O estudo foi realizado em Helsínquia num laboratório que trabalha com doenças mitocondriais, ou seja, causadas por defeitos nos mitocôndrios e que resultam em deficiente produção de energia metabólica.

No caso específico dos miomas existe um defeito numa proteína mitocondrial (a fumarase, ou FH), que impede as células de respirar com a eficiência necessária.

Nos casos mais graves (em que as duas cópias do gene FH, uma herdada da mãe e outra do pai, estão ambas mutadas) as doentes morrem muito novos (1-2 anos de idade), sendo que nos casos em que só uma cópia está mutada há uma elevadíssima predisposição para o desenvolvimento de tumores, em particular do músculo liso no útero e na pele, mas também de cancro do rim, ovário e testículo, entre outros menos comuns.

"Por esta razão", explicou, "o FH funciona como um gene supressor de tumor, já que o suprime quando há uma cópia do gene normal e lhe dá origem quando a cópia normal se perde".

O trabalho de Nuno Raimundo consistiu em identificar mecanismos de ligação entre os defeitos no FH e a formação de tumores, tendo para isso utilizado células com esses defeitos e recorrido a tecnologia de microchips para medir os níveis de expressão de todos os genes dentro das células.

"O que encontrei foi uma rede de genes associada à proteína SRF (Factor de Resposta ao Soro) que estava sempre reprimida nas células em que o FH não funcionava e constatei não só que isso se passava em miomas, em comparação com o útero normal, mas sobretudo que essa rede é fundamental para a formação do músculo liso maduro", afirmou.

O que resulta do estudo, sublinhou, "é que quando o FH não funciona, as células que dão origem ao músculo liso, em vez de se diferenciarem em células do músculo e pararem de se dividir, continuam a proliferar, levando à formação de miomas".

Na sua perspectiva, a identificação da rede de genes associados ao SRF identifica um alvo claro para possíveis novas abordagens terapêuticas.
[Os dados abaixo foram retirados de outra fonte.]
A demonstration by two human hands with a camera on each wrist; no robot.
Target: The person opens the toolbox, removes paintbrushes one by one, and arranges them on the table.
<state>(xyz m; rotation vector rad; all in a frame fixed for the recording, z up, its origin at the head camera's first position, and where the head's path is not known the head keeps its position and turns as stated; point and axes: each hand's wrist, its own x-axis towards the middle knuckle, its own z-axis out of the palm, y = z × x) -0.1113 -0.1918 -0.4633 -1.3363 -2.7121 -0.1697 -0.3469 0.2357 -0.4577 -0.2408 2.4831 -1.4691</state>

"Como menos SRF está associado à formação de tumores, manipulando as vias de sinalização dentro da célula que podem aumentá-lo poderá resultar na prevenção da formação de miomas e, possivelmente, na remissão dos miomas já formados", concluiu.


Perfil

Nuno Raimundo, 32 anos, licenciou-se em Bioquímica pela Faculdade de Ciências da Universidade de Lisboa em 2000 e foi para a Finlândia em 2003 como estudante de doutoramento no Helsinki Biomedical Graduate School, onde defende a sua tese em Fevereiro. Entretanto, trabalha já como cientista na Universidade de Yale, nos Estados Unidos.